TASK: In the material below, find every line with "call" and pull it out.

RECORDS TO PROCESS:
"""

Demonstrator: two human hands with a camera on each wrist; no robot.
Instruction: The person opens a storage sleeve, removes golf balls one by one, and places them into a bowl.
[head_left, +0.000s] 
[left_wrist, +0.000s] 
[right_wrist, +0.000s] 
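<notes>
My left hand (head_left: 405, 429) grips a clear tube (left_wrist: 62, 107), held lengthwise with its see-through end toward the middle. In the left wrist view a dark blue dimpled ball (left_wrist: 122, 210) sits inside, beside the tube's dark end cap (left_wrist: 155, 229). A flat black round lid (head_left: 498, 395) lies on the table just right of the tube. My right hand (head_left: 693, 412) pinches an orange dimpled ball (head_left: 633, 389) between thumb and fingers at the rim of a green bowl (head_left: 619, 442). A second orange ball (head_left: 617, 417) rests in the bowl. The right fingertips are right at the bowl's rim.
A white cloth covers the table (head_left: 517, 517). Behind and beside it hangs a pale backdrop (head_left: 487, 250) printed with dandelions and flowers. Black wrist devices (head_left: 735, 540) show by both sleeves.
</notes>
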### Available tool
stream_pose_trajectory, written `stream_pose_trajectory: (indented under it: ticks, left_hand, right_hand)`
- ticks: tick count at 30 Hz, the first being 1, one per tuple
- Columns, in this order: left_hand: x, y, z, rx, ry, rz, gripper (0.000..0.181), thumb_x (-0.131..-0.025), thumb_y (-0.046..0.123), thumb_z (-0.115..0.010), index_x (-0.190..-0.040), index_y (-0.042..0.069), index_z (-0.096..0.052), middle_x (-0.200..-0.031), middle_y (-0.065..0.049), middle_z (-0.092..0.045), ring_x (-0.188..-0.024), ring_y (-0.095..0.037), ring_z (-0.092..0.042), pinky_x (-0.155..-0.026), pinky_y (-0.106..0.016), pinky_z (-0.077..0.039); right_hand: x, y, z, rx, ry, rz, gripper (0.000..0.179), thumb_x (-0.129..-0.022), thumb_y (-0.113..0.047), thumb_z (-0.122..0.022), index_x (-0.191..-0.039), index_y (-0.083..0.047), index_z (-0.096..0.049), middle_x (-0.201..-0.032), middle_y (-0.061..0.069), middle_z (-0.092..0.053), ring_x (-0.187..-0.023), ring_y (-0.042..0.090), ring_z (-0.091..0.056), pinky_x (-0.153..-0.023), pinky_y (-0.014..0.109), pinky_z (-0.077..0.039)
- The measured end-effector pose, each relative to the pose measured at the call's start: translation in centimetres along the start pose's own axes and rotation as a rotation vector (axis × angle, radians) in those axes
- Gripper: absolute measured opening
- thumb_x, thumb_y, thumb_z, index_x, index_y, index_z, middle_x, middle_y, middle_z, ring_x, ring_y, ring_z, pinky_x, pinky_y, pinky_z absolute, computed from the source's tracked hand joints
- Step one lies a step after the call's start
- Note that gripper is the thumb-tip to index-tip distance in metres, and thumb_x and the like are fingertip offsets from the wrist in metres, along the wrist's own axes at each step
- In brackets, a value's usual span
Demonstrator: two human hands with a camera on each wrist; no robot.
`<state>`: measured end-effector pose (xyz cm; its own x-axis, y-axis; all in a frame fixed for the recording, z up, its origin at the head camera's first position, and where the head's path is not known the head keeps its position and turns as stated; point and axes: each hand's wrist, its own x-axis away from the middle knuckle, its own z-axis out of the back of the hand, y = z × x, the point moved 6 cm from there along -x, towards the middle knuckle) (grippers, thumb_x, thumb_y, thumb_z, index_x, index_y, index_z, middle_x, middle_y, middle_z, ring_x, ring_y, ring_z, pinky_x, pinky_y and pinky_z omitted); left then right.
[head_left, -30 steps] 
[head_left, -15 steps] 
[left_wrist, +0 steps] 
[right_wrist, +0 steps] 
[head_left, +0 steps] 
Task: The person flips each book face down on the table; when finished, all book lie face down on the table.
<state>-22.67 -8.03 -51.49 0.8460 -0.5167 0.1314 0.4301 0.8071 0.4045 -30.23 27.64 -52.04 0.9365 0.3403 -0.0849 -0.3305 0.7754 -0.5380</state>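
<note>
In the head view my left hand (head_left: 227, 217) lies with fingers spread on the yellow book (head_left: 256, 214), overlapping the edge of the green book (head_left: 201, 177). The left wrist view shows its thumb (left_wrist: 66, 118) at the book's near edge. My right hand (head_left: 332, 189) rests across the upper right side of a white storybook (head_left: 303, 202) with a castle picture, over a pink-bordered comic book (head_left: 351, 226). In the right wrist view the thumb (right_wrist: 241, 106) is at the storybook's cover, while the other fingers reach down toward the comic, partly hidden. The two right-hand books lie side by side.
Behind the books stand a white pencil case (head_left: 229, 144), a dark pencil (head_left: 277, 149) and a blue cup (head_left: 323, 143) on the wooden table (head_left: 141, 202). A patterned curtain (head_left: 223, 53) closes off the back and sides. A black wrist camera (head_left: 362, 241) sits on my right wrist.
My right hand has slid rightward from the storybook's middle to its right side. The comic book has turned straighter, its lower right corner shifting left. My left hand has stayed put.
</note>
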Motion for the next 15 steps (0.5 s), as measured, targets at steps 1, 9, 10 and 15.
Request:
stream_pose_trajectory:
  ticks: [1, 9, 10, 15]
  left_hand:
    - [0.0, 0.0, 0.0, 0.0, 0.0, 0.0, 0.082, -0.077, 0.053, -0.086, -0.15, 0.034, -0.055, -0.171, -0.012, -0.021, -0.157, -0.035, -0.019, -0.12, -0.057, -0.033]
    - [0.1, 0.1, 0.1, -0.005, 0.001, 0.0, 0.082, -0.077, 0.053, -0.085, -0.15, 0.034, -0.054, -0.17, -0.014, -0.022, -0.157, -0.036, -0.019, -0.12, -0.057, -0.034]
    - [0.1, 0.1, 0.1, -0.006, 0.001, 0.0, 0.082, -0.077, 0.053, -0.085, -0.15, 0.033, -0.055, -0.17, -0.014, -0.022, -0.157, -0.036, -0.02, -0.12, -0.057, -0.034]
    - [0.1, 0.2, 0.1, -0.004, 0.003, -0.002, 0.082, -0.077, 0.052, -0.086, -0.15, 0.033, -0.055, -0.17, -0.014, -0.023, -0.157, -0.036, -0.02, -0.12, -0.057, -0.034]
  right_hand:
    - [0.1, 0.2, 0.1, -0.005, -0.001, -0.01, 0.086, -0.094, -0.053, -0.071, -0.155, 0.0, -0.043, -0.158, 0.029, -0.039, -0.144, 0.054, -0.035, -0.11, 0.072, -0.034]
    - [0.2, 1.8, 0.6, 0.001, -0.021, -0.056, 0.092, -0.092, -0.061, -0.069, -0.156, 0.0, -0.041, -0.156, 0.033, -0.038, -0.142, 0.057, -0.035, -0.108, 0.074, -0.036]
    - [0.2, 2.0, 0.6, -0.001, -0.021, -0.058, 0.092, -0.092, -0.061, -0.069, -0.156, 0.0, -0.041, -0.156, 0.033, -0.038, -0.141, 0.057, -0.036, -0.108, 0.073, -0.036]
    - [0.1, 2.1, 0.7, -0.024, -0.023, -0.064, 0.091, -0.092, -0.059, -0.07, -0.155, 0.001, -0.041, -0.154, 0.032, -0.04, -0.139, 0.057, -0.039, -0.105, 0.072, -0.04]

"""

WORKED SOLUTION:
- The measured end-effector pose, each relative to the pose measured at the call's start: translation in centimetres along the start pose's own axes and rotation as a rotation vector (axis × angle, radians) in those axes
- Step one lies a step after the call's start

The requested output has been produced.